Obama und die Gläubigen
Unter den politischen Massnahmen von George W. Bush haben nur wenige so viel Empörung unter Liberalen und Progressiven ausgelöst wie die Gründung des Amtes für Glaubens-Initiativen. Im Weissen Haus angesiedelt und vertreten in elf Ministerien, hat dieses Amt unter Bush über zehn Milliarden Dollar an religiöse Gemeinschaften im ganzen Land verteilt. Diese Steuergelder dienten der Unterstützung von wohltätigen Einrichtungen aller Art, verletzten jedoch etwa in den Augen der Bürgerrechtsorganisation American Civil Liberties Union (ACLU) die in der US-Verfassung festgeschriebene Trennung zwischen Kirchen und Staat. Politisch war das Amt ein klares Signal an die evangelikale Basis der Bush-Regierung. Allerdings wehren sich prominente christlich-fundamentalistische Pastoren bis heute gegen die Auflage, bei ihren staatlich subventionierten Tätigkeiten auf Missionsarbeit zu verzichten.
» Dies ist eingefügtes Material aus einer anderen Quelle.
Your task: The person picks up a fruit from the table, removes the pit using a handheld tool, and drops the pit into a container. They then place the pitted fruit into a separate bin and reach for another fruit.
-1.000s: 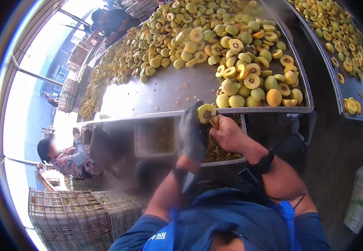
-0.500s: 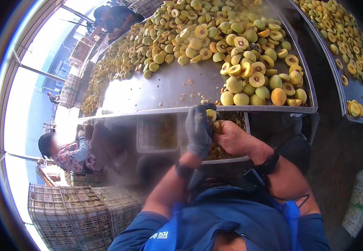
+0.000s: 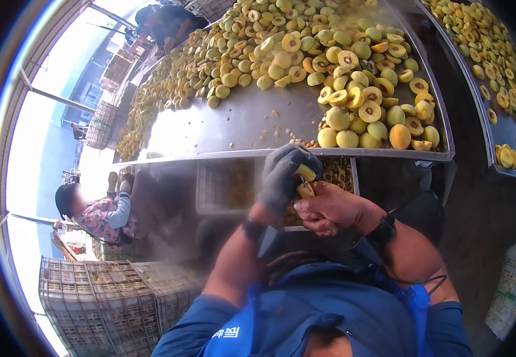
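My left hand (image 3: 283, 178), in a grey glove, is closed around a cut yellow-green fruit (image 3: 305, 172) just below the front rim of the metal table (image 3: 234, 154). My bare right hand (image 3: 331, 207) is pinched beside it, its fingers around a small pale piece (image 3: 305, 190) at the fruit's lower side; whether that is fruit or a tool is too small to tell. Halved and whole fruits (image 3: 341, 119) are heaped on the table above my hands.
Below the table rim stand a crate of cut fruit pieces (image 3: 338, 172) and a pale crate (image 3: 227, 212). Another fruit-laden table (image 3: 510, 165) is at right. A co-worker (image 3: 106, 217) sits at left near stacked crates (image 3: 97, 297); another person (image 3: 166, 24) leans in at upper left.
My left hand has turned and shows more of its back. My right hand has moved slightly lower, and the fruit's two parts now show apart between my hands.
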Demonstrator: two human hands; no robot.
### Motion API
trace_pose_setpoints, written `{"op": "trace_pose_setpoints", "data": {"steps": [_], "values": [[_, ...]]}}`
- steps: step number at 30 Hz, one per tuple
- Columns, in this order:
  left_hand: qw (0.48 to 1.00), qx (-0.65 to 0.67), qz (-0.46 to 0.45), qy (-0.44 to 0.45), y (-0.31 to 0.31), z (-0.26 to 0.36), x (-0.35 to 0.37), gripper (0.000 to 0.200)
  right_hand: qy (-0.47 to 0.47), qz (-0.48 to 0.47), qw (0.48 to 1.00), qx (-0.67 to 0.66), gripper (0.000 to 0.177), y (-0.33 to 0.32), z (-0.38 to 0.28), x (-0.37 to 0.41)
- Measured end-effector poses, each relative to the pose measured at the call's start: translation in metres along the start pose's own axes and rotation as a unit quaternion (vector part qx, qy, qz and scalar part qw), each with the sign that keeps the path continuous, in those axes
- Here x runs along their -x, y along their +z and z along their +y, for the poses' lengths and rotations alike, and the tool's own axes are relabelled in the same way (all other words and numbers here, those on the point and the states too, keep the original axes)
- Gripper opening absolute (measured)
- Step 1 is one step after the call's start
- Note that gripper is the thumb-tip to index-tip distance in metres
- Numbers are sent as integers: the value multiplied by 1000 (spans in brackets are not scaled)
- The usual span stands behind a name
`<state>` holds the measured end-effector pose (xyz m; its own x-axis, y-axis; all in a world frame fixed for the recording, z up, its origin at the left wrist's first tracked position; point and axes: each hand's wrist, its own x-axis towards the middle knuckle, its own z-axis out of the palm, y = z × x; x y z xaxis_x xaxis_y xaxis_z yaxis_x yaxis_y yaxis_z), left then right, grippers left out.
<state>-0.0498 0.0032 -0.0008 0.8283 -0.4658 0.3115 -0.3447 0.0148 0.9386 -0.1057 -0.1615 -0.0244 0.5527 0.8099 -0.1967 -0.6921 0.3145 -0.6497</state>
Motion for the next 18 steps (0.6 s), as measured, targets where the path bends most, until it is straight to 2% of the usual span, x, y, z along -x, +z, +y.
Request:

Alte Konstellationen aufbrechen
Vor diesem Hintergrund kam die Anordnung überraschend, mit der Barack Obama am 5. Februar dieses Amt nicht nur übernommen, sondern dessen Aufgaben sogar noch beträchtlich erweitert hat. Das Amt heisst fortan «Amt für Glaubens- und nachbarschaftliche Partnerschaften» und wird von dem 26-jährigen Joshua DuBois geleitet, der im Wahlkampf als Obamas «Religions-Liaison» vor allem zu den Evangelikalen gedient hat. Zur Seite steht dem Afroamerikaner ein neuer, 25-köpfiger Beirat, der sich überwiegend aus christlichen Gemeinschaften und Wohlfahrtsverbänden rekrutiert. Einzige jüdische Stimme ist der prominente Rabbiner David Saperstein. Als Direktor des sogenannten Religious Action Center der Reformströmung ist Saperstein seit 30 Jahren in Washington präsent. Der Religionsgelehrte unterrichtet zudem als Jus-Professor an der George Washington University jüdisches Recht sowie über das Verhältnis von Staat und Religion. Andere Glaubensgemeinschaften fehlen in dem neuen Beirat.
Das Amt soll fortan nicht nur religiösen Gruppen den Weg zu staatlichen Fleischtöpfen weisen, sondern kirchliche und sonstige Gemeindeorganisationen in die Bekämpfung der Rezession einbinden. Darüber hinaus werden DuBois und seine Mitarbeiter den Nationalen Sicherheitsrat beim Dialog mit den Weltreligionen unterstützen. Grösste Herausforderung für das Amt könnte der neue Auftrag sein, das explosive Thema Teenager-Schwangerschaft aufzugreifen und in den USA nach Wegen zu suchen, «die Notwendigkeit von Abtreibungen zu reduzieren». Bekanntlich lehnen ja gerade die katholische Kirche und die Evangelikalen Abtreibungen grundsätzlich ab. Dass Obama das renovierte Glaubens-Amt in diese Diskussion einbeziehen will, zeigt seine Entschlossenheit, alte Konfliktkonstellationen aufzubrechen und seine politische Basis durch Dialog auszuweiten. Gleichzeitig knüpft der neue Präsident an seine eigene Vergangenheit als Gemeindearbeiter in Chicago an, wo er drei Jahre lang für schwarze Kirchen tätig war. Dass Saperstein das jüdische Amerika repräsentiert, erinnert indes daran, dass Obama und die demokratische Partei insgesamt in der Reformbewegung besonders starken Rückhalt geniessen.
Grenze zwischen Staat und Religion
Flankiert wird Obamas Glaubens-Initiative durch das gigantische Konjunkturgesetz, das derzeit seinen Weg durch den US-Kongress macht. In der vom Repräsentantenhaus verabschiedeten Fassung sind 100 Millionen Dollar für die Arbeit von religiösen Gemeindeorganisationen vorgesehen. Dieser Budgetposten hat die Diskussion im Senat bislang unbeschadet überstanden. Protest gegen das erweiterte Amt regt sich derzeit allein bei der ACLU. Der Verband kritisiert, dass Obama «religösen Gruppen nun noch mehr Steuergelder zuschaufelt, aber die grundsätzlichen Fragen auf die lange Bank schiebt». Tatsächlich hat der promovierte Verfassungsrechtler Obama seine Juristen damit beauftragt, die rechtlichen Grundlagen des Amtes an der Grenze zwischen Staat und Religion zu überprüfen.